_Problem statement_: Repeat the entries below exactly. Begin with the first line and end with the line that contains "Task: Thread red".

_Material shown_:

*** Begin section ***

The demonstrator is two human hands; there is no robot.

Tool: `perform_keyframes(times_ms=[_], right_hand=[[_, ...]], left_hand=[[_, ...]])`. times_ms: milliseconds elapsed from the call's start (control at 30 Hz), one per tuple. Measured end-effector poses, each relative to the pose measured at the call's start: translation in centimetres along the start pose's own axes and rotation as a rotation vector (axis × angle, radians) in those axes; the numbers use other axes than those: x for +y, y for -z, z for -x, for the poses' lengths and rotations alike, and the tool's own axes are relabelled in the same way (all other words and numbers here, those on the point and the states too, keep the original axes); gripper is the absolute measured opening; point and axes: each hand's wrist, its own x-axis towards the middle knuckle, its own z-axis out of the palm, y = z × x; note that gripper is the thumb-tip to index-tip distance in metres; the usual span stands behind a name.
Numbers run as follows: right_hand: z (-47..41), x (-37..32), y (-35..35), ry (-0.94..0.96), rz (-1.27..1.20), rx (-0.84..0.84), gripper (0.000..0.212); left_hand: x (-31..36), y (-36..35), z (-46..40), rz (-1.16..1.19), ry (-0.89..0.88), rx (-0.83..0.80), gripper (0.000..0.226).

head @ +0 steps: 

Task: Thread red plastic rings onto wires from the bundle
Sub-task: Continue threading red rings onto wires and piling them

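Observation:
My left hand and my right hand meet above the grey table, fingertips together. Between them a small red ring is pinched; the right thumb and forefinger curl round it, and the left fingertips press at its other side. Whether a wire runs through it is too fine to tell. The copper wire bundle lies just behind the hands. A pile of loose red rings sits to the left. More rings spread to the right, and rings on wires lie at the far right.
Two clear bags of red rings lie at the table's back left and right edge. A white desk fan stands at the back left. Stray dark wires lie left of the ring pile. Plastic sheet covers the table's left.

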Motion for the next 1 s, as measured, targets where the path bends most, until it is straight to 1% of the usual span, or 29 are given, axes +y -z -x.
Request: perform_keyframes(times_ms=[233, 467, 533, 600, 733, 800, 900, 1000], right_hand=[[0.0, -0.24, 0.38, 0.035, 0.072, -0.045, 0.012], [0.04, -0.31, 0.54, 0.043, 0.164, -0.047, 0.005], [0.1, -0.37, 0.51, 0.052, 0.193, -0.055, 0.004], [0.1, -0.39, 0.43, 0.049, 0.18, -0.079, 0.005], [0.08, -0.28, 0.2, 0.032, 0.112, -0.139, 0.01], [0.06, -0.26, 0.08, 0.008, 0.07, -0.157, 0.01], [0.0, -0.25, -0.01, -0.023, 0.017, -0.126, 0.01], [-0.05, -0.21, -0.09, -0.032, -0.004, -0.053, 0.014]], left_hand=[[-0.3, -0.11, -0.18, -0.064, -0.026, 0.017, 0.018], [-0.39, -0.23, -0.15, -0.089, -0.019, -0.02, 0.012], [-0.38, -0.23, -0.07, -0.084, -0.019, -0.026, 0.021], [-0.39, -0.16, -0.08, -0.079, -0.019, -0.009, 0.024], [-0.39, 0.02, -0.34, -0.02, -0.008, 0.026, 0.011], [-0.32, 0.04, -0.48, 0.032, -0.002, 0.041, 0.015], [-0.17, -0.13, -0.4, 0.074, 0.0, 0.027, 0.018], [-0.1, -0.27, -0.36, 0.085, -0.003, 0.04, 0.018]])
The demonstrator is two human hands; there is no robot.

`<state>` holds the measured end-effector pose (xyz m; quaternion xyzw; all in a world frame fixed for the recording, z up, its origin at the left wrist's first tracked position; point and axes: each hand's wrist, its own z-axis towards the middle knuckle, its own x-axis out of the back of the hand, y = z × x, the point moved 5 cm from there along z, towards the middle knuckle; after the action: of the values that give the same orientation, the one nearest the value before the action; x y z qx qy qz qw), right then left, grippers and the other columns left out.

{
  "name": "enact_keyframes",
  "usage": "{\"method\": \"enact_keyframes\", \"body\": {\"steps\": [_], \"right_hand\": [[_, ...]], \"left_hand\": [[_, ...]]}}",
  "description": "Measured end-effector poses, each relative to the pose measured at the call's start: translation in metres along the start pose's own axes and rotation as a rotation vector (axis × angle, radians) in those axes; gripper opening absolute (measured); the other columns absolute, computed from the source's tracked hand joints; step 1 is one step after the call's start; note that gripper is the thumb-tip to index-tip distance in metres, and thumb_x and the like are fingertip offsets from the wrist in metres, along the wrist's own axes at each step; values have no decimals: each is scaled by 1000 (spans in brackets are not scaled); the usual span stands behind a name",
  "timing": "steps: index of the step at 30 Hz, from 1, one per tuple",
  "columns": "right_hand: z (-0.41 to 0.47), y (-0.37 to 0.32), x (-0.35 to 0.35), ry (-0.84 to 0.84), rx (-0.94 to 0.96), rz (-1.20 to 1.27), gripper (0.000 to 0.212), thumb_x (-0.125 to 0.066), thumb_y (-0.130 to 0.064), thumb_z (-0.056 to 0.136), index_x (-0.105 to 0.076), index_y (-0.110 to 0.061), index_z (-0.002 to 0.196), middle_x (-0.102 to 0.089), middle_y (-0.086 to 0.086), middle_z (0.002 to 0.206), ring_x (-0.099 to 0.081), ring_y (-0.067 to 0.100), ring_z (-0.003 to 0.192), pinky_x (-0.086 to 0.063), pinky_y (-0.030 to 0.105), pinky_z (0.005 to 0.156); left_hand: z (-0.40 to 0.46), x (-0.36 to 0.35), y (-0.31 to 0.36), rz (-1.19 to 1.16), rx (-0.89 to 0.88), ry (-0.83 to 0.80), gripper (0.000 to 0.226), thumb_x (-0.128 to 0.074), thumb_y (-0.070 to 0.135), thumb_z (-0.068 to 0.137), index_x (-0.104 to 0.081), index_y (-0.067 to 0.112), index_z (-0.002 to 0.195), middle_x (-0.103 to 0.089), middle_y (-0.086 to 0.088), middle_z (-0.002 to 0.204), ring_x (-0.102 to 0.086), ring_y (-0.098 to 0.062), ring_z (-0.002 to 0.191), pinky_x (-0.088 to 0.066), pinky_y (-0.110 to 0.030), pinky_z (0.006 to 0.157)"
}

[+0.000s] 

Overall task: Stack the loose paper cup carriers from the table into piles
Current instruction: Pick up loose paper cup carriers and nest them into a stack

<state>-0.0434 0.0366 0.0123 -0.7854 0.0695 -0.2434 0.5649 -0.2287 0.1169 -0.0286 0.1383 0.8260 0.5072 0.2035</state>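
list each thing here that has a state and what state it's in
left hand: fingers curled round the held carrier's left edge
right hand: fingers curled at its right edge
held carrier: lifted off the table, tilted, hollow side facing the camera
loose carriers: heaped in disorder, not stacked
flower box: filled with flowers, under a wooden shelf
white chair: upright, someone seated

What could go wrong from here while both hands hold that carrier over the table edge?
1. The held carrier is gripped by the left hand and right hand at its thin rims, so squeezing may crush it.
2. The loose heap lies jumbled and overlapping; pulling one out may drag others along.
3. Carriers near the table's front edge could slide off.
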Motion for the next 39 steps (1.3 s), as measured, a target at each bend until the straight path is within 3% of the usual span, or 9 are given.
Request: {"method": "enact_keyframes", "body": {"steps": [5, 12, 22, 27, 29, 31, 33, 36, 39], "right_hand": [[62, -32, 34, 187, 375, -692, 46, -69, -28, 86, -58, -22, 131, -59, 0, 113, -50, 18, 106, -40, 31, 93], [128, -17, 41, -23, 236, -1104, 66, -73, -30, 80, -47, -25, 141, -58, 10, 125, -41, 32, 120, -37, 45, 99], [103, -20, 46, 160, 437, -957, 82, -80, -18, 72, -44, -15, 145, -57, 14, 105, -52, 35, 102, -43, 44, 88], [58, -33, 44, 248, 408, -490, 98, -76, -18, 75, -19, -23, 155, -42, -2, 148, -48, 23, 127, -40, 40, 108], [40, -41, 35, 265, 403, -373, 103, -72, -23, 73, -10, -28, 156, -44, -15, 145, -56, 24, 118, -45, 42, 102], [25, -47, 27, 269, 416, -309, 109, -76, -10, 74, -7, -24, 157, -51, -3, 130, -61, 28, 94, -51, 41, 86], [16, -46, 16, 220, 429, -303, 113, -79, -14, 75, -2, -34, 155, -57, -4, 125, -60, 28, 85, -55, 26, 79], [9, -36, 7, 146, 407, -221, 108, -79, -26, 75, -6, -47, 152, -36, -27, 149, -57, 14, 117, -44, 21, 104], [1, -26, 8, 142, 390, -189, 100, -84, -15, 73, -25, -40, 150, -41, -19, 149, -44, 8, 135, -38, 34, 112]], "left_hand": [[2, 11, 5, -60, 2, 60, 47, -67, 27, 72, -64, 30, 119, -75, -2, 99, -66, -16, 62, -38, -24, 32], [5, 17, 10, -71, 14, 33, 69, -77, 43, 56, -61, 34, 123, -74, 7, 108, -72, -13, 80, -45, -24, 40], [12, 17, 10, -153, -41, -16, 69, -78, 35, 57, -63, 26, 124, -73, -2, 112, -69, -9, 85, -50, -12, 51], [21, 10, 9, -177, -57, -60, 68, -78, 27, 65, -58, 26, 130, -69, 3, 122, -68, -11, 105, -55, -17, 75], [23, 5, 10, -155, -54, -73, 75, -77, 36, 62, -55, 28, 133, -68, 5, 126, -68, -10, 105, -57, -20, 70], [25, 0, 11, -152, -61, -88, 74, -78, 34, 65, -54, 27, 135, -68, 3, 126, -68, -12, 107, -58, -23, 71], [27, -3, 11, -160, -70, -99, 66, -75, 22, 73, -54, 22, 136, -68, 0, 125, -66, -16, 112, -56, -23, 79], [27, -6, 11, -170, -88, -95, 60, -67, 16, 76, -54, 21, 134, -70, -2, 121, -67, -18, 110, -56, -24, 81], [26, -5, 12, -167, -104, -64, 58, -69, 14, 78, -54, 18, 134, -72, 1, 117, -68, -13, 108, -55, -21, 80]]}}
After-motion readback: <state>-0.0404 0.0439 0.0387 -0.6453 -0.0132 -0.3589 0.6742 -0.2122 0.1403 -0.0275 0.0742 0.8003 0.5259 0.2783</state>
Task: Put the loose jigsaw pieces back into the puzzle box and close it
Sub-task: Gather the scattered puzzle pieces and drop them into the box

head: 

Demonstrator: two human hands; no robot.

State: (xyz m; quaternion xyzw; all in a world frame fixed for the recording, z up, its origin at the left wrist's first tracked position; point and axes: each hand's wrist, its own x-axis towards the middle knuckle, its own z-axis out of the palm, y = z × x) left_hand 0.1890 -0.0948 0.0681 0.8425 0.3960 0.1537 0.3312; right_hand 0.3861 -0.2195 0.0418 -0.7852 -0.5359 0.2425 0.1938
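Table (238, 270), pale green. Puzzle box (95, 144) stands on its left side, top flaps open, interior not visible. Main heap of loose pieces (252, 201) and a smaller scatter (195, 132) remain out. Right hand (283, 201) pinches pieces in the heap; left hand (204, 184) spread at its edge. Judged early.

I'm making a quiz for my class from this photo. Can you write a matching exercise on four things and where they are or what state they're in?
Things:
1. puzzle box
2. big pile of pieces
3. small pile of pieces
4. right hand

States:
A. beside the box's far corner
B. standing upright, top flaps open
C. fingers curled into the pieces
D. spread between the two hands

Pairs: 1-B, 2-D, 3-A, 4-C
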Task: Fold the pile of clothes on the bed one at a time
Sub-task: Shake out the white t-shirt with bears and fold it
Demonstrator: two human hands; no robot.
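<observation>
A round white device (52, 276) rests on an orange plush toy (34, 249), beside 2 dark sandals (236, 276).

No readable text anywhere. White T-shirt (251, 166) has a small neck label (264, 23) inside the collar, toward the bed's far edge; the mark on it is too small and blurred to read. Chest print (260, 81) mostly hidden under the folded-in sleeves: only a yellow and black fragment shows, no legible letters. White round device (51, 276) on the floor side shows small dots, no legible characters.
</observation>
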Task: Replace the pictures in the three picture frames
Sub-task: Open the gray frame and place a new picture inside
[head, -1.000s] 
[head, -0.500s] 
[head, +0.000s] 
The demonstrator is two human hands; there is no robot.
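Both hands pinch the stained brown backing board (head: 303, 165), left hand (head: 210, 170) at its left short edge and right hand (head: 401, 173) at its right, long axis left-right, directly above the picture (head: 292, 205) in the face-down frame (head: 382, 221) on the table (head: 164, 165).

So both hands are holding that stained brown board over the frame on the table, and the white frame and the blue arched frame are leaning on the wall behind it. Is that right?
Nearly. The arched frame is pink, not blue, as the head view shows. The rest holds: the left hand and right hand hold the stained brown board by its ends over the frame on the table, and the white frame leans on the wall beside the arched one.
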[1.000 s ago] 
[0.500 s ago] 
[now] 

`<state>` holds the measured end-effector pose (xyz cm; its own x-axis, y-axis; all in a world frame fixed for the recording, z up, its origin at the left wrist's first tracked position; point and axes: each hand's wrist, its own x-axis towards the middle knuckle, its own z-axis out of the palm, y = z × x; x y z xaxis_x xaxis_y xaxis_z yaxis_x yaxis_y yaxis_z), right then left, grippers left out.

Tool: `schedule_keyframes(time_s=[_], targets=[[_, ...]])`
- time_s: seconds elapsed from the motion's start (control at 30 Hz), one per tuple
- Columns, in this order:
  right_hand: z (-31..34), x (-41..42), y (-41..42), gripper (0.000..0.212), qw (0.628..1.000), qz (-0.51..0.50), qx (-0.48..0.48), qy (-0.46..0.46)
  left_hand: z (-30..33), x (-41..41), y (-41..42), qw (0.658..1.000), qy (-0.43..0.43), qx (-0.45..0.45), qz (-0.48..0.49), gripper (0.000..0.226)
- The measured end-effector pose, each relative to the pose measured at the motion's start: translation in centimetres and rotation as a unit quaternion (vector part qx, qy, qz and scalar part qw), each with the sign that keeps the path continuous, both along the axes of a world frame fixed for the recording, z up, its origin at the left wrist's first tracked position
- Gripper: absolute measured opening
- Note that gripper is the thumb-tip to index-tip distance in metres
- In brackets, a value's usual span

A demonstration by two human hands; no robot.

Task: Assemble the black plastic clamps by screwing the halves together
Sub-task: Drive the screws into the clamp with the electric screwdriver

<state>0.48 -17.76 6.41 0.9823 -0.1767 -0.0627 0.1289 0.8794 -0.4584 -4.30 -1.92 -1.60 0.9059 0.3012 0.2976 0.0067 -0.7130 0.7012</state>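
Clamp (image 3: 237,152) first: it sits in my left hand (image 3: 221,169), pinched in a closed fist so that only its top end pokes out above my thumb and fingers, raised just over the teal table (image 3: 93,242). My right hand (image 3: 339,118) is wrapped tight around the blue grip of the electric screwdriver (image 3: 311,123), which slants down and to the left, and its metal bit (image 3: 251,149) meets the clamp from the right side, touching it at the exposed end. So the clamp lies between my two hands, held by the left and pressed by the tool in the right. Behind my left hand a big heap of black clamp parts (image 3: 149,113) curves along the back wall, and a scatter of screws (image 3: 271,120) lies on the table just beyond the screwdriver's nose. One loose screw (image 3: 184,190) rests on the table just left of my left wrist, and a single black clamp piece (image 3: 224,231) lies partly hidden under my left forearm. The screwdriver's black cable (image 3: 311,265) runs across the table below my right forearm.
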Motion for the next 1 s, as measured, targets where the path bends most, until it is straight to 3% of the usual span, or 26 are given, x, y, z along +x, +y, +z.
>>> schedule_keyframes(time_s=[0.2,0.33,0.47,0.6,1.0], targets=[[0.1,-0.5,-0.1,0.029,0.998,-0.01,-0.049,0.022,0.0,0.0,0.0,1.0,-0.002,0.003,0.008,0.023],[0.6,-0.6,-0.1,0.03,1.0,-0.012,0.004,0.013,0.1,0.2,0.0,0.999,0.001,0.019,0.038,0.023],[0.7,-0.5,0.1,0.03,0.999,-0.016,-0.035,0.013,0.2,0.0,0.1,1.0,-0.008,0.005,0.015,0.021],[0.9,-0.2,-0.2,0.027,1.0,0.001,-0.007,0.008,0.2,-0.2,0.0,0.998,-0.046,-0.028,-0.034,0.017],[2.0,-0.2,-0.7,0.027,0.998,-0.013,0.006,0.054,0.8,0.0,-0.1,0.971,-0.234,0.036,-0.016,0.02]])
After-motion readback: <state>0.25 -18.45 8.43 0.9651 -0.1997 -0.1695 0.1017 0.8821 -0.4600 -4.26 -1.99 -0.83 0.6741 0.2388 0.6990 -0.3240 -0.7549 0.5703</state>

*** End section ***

_Result below_:
The demonstrator is two human hands; there is no robot.

Tool: `perform_keyframes(times_ms=[_], right_hand=[[_, ...]], left_hand=[[_, ...]])`. times_ms: milliseconds elapsed from the call's start (control at 30 Hz), one per tuple. Measured end-effector poses, each relative to the pose measured at the call's start: translation in centimetres along the start pose's own axes and rotation as a rotation vector (axis × angle, radians) in those axes; the numbers use other axes than those: x for +y, y for -z, z for -x, for the poses' lengths and rotations alike, and the tool's own axes are relabelled in the same way (all other words and numbers here, those on the point and the states too, keep the original axes); gripper is the absolute measured opening; point and axes: each hand's wrist, its own x-axis towards the middle knuckle, its own z-axis out of the palm, y = z × x; note that gripper is the thumb-tip to index-tip distance in metres; the usual span stands behind a name.
Numbers run as follows: right_hand: z (-47..41), x (-37..32), y (-35..35), ry (-0.94..0.96), rz (-1.27..1.20), rx (-0.84..0.84), gripper (0.000..0.212); left_hand: x (-31..36), y (-36..35), z (-46..40), rz (-1.16..1.19), ry (-0.89..0.88), rx (-0.83..0.80), gripper (0.000..0.226).

head @ +0 steps: 

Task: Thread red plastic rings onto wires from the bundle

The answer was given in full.